The deleting destructor variant exists so that the syntax
delete ptr;
where ptr
points to an polymorphic type can work even if ptr
doesn't point to the most-derived object. The user of delete ptr;
doesn't know what the offset to the most-derived object or its size is, but it needs to know that in order to call operator delete
correctly. Therefore there needs to be an indirect/virtual call to a function that knows, which is the deleting destructor.
Unfortunately the compiler has to generate the deleting destructor from such a virtual
destructor at least for all classes which are used as most-derived objects, since there could be a delete
expression of that kind in another translation unit that doesn't know about the definition of this most-derived destructor which it must however (indirectly) call.
I don't think that you can separate the delete
behavior of virtual destructors from the ability to do explicit virtual destructor calls and I also don't see any GCC switch to disable the generation of the deleting destructor as a non-standard/ABI conforming option.

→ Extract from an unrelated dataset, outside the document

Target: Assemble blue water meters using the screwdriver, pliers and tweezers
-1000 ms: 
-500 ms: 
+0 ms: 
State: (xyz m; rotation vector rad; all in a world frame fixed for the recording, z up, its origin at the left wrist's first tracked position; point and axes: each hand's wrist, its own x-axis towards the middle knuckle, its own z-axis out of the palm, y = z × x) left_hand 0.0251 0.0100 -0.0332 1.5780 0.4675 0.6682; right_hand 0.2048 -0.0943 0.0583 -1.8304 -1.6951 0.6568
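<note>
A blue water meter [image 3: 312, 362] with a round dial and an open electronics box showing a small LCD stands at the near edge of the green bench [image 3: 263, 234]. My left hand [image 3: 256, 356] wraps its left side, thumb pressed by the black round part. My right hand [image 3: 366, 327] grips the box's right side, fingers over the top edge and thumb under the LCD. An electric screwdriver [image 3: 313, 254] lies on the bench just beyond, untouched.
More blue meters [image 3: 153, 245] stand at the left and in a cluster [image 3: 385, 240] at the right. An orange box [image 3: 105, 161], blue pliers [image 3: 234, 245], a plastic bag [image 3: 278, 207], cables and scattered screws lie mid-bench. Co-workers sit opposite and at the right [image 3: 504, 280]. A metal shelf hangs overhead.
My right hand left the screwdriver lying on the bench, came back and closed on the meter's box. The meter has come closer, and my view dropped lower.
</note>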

So I guess you'll have to avoid virtual destructors. You can get the virtual destruction behavior anyway by forwarding from a virtual
function:
struct Base {
virtual destroy() noexcept { this->~Base(); }
// destructor not virtual
};
struct Derived {
virtual destroy() noexcept override { this->~Derived(); }
};
And then instead of ptr->~Base();
/std::destroy_at(ptr)
you can use ptr->destroy()
.
However, this has the problem that you need to assure that destruct
is properly overriden in every derived class to avoid undefined behavior. CRTP or C++23 explicit object parameters (explicit this
) may help with that.
You also have the problem that someone might accidentally call the destructor directly, again causing undefined behavior. Making the destructor private
is also generally not a solution because the destructor is potentially invoked in many situations, e.g. in a constructor of a class that contains the class in question as a non-static member.
Alternatively I'd suggest defining operator delete(void*, std::size_t)
as inline and a noop in every translation unit. That way GCC seems to at least inline it into the deleting destructor.
You can't delete the operator delete
, because it will be odr-used for the reasons I mentioned above and must therefore viable.
LTO might further help getting rid of unused emitted deleting destructors during linking, at least via devirtualization. But I haven't tested.